From the listing below, pull out all lines with "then" in them.
[Opening Source data section]
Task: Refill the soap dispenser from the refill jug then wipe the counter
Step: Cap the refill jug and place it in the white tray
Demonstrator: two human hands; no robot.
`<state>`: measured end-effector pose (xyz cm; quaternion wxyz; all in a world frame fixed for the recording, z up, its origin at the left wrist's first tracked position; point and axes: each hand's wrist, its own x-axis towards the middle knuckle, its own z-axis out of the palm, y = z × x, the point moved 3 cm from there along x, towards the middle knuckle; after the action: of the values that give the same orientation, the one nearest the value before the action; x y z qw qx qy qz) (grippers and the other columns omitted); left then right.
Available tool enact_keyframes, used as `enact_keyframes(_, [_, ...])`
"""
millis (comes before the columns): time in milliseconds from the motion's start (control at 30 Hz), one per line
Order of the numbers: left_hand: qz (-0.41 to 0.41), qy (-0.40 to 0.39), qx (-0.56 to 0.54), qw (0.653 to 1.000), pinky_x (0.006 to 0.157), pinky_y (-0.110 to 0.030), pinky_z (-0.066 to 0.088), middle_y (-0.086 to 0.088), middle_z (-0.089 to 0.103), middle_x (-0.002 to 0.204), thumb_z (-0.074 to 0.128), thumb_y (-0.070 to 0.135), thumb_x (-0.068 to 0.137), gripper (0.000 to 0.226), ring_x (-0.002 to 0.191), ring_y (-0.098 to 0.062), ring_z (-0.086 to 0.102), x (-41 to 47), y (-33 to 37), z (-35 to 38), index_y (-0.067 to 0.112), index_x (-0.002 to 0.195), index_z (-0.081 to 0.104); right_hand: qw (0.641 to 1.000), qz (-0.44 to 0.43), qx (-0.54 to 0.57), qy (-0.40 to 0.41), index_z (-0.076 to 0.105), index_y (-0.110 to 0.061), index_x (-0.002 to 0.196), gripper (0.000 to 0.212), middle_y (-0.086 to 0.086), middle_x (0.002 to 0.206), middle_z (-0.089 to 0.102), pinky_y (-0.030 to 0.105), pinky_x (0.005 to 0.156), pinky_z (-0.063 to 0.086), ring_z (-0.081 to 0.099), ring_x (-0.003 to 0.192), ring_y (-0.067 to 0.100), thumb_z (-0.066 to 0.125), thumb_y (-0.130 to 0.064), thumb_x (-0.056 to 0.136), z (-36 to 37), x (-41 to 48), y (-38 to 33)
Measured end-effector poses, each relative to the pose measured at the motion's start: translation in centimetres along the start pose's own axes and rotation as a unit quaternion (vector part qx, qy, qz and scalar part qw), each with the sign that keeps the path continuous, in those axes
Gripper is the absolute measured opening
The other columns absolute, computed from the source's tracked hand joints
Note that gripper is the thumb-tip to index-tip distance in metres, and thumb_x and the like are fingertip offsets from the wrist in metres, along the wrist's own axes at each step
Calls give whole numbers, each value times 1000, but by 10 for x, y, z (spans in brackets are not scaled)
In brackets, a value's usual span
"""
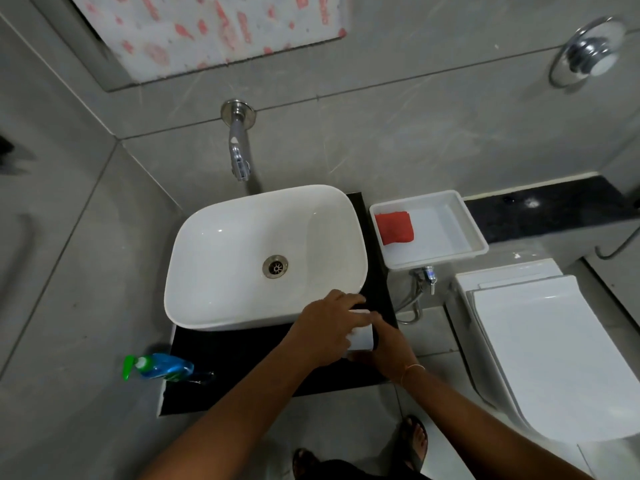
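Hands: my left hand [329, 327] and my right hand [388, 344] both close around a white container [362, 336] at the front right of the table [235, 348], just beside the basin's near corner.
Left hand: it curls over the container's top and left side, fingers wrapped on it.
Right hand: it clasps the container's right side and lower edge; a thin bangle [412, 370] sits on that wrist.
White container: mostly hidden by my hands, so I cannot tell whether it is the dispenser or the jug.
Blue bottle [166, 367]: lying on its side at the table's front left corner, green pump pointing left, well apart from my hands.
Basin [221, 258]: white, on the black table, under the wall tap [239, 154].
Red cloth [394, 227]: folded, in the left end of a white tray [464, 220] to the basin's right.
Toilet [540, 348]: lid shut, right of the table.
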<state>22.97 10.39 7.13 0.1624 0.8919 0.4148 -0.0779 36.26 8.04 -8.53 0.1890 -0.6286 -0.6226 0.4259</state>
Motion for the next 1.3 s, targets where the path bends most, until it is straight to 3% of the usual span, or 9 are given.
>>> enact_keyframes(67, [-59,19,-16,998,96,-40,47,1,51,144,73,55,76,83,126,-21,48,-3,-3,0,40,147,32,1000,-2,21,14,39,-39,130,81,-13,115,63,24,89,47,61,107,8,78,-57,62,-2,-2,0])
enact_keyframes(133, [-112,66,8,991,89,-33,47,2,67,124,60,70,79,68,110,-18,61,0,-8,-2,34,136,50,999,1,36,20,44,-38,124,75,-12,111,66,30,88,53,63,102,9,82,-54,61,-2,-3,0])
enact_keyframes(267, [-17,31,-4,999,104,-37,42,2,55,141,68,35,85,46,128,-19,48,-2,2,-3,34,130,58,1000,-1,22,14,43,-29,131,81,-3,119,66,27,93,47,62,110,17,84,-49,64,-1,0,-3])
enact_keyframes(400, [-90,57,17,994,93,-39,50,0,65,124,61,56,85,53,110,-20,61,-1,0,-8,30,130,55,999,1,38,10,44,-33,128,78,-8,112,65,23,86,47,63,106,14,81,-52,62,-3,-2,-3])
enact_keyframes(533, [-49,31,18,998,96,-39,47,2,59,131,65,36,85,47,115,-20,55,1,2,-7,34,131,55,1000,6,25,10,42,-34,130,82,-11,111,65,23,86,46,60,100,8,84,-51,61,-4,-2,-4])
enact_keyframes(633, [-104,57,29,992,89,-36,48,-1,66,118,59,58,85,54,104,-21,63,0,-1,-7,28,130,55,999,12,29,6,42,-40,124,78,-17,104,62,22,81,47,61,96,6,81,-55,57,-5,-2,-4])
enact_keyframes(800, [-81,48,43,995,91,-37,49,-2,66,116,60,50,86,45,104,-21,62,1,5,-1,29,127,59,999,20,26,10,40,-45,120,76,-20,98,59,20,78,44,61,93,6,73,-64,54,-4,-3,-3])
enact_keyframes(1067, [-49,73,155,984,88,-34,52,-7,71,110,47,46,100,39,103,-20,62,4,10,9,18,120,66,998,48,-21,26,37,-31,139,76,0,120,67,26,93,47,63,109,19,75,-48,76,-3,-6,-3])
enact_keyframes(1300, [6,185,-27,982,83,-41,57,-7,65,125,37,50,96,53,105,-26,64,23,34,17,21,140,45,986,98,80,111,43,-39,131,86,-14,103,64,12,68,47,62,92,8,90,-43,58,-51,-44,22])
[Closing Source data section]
- **Completed exercise**
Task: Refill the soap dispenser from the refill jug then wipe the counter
`<state>`: measured end-effector pose (xyz cm; quaternion wxyz; all in a world frame fixed for the recording, z up, its origin at the left wrist's first tracked position; point and axes: each hand's wrist, its own x-axis towards the middle knuckle, its own z-axis out of the palm, y = z × x, the point moved 3 cm from there along x, towards the middle knuckle; after the action: of the values that give the same orientation, the one nearest the value before the action; x y z qw qx qy qz) (grippers and the other columns omitted); left then right.

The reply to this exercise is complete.